Court Opinion

ID: 6240780
Source: CourtListenerOpinion
Date Created: 2022-02-17 20:44:09.759358+00
Date Added: 2024-06-11T08:58:11.498938
License: Public Domain

Per. Curiam,
We are of opinion there was a conversion of the real estate. It is true, there was not a constructive conversion by reason of the language of the deed creating the trust. Power was therein given to the trustee, at any time during the life of the life-tenant, Sidney H. Lackey, with her consent, to sell the premises, and the money arising from such sale or sales, to invest in trust for the same uses and purposes, limited and declared as to the premises. In pursuance of this power, the trustee, with the consent of the life-tenant, sold the premises in 1872 and invested the proceeds in mortgages. The fund has remained so invested to the present time, and is the one *13now accounted for.

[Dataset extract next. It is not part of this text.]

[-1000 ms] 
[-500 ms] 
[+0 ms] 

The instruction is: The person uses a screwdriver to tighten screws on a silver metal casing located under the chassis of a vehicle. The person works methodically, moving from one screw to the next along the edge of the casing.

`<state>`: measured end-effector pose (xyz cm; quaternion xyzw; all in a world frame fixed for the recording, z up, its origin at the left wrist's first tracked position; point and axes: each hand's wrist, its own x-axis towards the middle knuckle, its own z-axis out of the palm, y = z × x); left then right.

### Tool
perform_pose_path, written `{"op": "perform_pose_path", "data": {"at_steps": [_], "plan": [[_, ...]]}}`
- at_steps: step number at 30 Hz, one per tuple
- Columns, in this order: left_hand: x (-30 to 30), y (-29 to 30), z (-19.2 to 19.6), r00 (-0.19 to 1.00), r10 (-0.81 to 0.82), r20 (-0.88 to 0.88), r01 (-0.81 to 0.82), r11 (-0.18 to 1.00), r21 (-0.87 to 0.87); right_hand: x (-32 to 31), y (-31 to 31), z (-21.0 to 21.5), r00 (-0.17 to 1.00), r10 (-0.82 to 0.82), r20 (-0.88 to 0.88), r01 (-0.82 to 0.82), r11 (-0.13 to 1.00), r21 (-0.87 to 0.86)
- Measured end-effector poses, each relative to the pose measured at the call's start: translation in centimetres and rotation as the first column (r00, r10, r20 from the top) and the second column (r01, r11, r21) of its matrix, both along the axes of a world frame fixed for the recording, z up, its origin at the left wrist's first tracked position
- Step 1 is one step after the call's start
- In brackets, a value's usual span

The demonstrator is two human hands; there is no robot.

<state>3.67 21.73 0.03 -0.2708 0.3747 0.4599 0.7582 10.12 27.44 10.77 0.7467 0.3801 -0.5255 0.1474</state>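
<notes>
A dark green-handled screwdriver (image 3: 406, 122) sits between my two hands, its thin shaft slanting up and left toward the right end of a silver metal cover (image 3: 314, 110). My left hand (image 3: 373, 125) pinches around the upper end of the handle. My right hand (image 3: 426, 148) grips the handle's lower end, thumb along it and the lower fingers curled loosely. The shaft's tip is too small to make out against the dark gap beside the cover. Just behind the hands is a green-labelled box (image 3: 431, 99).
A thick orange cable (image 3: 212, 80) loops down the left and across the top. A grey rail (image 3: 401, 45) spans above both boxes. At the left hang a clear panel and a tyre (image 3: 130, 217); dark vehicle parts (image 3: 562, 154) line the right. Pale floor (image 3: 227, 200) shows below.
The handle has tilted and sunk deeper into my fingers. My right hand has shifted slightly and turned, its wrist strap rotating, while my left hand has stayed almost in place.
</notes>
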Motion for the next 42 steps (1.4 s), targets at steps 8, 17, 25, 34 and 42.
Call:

It will thus be seen that there has been an actual conversion under the power contained in the trust deed. While money is sometimes treated as real estate, and is distributed as such, it is at most a fiction which equity resorts to for the accomplishment of certain equitable results. This fiction ends, however, with the first devolution. It would be inconvenient and absurd for money to retain the character of real estate from generation to generation. For the purposes of this case, the position of Ann M. Lackey, the settlor, was precisely analogous to that of a testator in a will, or to one who died seized of the land. The first transmission took place when the property vested in Mrs. Schetky, which occurred when the deed of trust was executed and delivered, giving her an equitable interest as to a moiety, and this interest .having vested in her is now to be treated as personalty with all its incidents : Scott’s Ap., 137 Pa. 454.
The decree is affirmed, and the appeal dismissed at the costs of the appellant.